Le geste de soin est-il un geste sacré ?

Pages 341 à 350

Citer cet article


  • Gueullette, J.-M.
(2008). Le geste de soin est-il un geste sacré ? Études, Tome 408(3), 341-350. https://doi.org/10.3917/etu.083.0341.

  • Gueullette, Jean-Marie.
« Le geste de soin est-il un geste sacré ? ». Études, 2008/3 Tome 408, 2008. p.341-350. CAIRN.INFO, shs.cairn.info/revue-etudes-2008-3-page-341?lang=fr.

  • GUEULLETTE, Jean-Marie,
2008. Le geste de soin est-il un geste sacré ? Études, 2008/3 Tome 408, p.341-350. DOI : 10.3917/etu.083.0341. URL : https://shs.cairn.info/revue-etudes-2008-3-page-341?lang=fr.

https://doi.org/10.3917/etu.083.0341


Notes

  • [1]
    Centre interdisciplinaire d’éthique de l’Université catholique de Lyon.
  • [2]
    Benjamin Sombel Sarr, « L’homme écartelé. Approche théologique de la maladie et des pratiques de guérison dans l’Afrique d’aujourd’hui », Thèse de doctorat en théologie, Faculté de théologie catholique, Université Marc-Bloch de Strasbourg, 2006.
  • [3]
    J.-J. Wunenburger, Le sacré, PUF, coll. « Que sais-je ? », n° 1912, 1981, p. 12 sv.
  • [4]
    Talmud Babylone, Traité Shabbat 12b.
  • [5]
    P. Ricœur, « Manifestation et proclamation », dans E. Castelli (éd.), Le sacré, Aubier, 1974, 57-76 (citation p. 73).
  • [6]
    J.-J. Wunenburger, Imaginaires et rationalité des médecines alternatives, Les Belles Lettres, 2006, 191-192.

1Cette question peut sembler totalement incongrue aussi bien du côté de la médecine que du côté de la théologie chrétienne. Pour l’avenir de la médecine occidentale, ce fut en effet une intervention décisive que celle d’Hippocrate arrachant la maladie au monde religieux pour en faire un objet de savoir et d’intervention rationnelle. Si la médecine est ce qu’elle est aujourd’hui en Occident, c’est bien parce qu’elle a su sortir de la sphère du sacré, pour devenir une science avec ses compétences théoriques et techniques. Un geste de soin, dans la médecine d’aujourd’hui, se doit d’être avant tout un geste accompli avec compétence.

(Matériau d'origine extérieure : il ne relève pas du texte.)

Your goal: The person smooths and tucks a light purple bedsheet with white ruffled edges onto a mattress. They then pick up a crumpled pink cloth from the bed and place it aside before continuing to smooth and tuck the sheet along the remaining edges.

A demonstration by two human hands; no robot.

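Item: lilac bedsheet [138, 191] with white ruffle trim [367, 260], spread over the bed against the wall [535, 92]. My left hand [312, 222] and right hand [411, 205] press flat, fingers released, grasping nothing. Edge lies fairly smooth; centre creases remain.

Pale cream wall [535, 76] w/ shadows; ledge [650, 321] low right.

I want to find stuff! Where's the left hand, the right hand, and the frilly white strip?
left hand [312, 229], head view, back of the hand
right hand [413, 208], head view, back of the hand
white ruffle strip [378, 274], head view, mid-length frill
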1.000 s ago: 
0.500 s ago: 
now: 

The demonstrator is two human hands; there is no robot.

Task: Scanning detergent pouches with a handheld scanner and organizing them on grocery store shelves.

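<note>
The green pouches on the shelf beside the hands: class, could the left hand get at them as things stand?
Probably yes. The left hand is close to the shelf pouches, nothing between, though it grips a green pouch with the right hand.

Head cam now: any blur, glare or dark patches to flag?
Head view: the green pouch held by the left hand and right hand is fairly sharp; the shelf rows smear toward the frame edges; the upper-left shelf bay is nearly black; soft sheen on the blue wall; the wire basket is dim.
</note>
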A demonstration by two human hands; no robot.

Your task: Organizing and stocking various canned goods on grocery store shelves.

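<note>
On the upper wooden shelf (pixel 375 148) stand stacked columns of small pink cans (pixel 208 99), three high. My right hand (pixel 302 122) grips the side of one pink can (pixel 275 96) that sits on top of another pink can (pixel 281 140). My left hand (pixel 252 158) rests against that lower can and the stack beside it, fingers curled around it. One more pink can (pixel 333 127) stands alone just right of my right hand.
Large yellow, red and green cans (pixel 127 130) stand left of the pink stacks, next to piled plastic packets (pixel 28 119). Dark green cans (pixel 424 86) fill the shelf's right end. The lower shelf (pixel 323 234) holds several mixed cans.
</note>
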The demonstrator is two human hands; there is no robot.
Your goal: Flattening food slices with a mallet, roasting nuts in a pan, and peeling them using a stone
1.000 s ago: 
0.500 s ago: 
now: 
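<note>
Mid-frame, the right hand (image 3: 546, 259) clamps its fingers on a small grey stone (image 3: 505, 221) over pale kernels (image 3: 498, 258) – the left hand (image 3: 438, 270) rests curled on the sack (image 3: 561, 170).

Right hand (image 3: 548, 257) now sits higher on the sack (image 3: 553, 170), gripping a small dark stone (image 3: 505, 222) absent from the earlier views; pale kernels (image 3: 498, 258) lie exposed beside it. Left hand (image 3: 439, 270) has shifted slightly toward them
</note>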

2Alors, n’est-il pas archaïque de tenter de réintégrer cette notion de sacré à propos du soin ? Est-ce le signe de l’influence de cet irrationnel diffus qui se présente aujourd’hui sous le nom de spiritualité ou de médecine alternative ? Si la question mérite d’être travaillée, c’est d’abord parce qu’elle a été posée, non pas dans un comité d’élaboration du programme de conférences d’un centre d’éthique [1], mais par une infirmière, l’an dernier, dans un groupe de travail de ce centre ; et son intervention avait manifestement reçu l’assentiment des soignants présents dans la salle. Une infirmière, travaillant dans un hôpital lyonnais, bien formée dans un institut plaçant certainement la compétence professionnelle au cœur de son projet pédagogique. Une infirmière européenne du xxie siècle, bien au courant du fait que les besoins d’un malade se décrivent en quatorze points, et non en douze ou quinze ; et que les étapes du deuil sont au nombre de cinq depuis que E. Kübler-Ross l’a dit. Alors, était-elle en crise professionnelle ? Etait-elle dépressive ? Cela ne nous regarde pas, mais nous pouvons oser entendre sa question et tenter d’en développer les enjeux.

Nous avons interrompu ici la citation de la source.